Given benefit/cost, here's my current proposal for most important additions/removals/changes:
Add destination register update modes, likely implemented in or near the register file (not in IALU/FPU). As a minimum, have:
0 - direct write (as is done now)
1 - XOR with current value in the register
Much better:
00 - direct write
01 - XOR
10 - NOT (ignores the current value in the register)
11 - ADD/ADC (depending on what instruction it's bundled with)
XOR and NOT can possibly be viewed as specialized versions of ADD/ADC, reusing a portion of the adder circuitry (XOR disables the carries, NOT also forces one operand to all 1's).

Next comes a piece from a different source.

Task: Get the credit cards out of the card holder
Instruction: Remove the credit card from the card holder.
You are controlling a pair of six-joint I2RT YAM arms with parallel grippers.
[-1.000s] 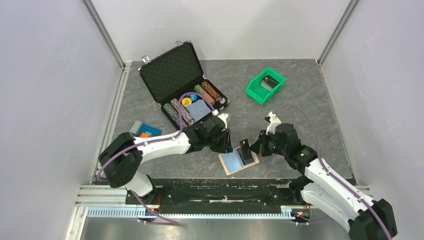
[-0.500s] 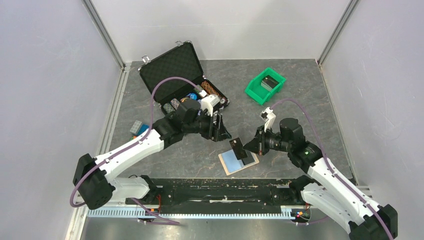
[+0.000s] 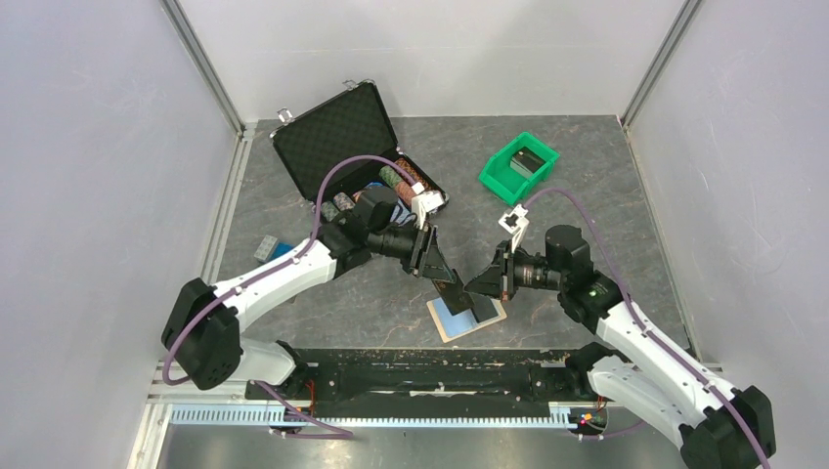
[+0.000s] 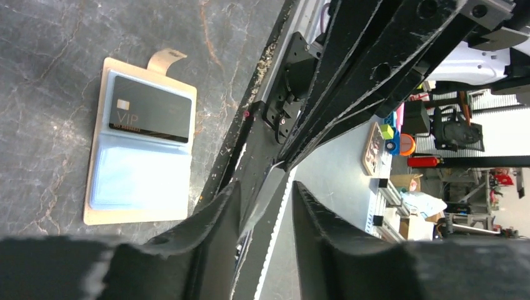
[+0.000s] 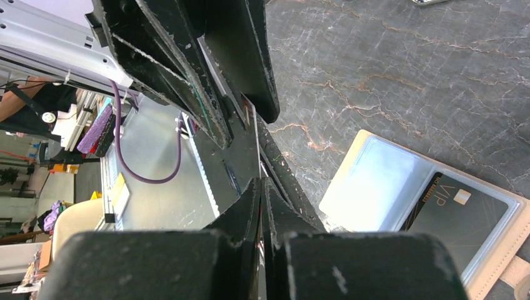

Alternatively, instead of NOT:
10 - SUB/SBB
If we can afford even more (luxury):
000 - direct write
001 - XOR
010 - NOT
011 - ADD/ADC
100 - AND
101 - OR
110 - reverse SUB/SBB (operands swapped) or AND-NOT
111 - SUB/SBB
For "reverse SUB/SBB (operands swapped) or AND-NOT", we can implement either one, or we can have this choice made based on whether the instruction is a load or arithmetic (implement reverse SUB/SBB for these) vs. bitwise (implement AND-NOT for these). In AND-NOT, the "NOT" should be applied to the instruction output, and then it should be AND'ed with the previous RD contents.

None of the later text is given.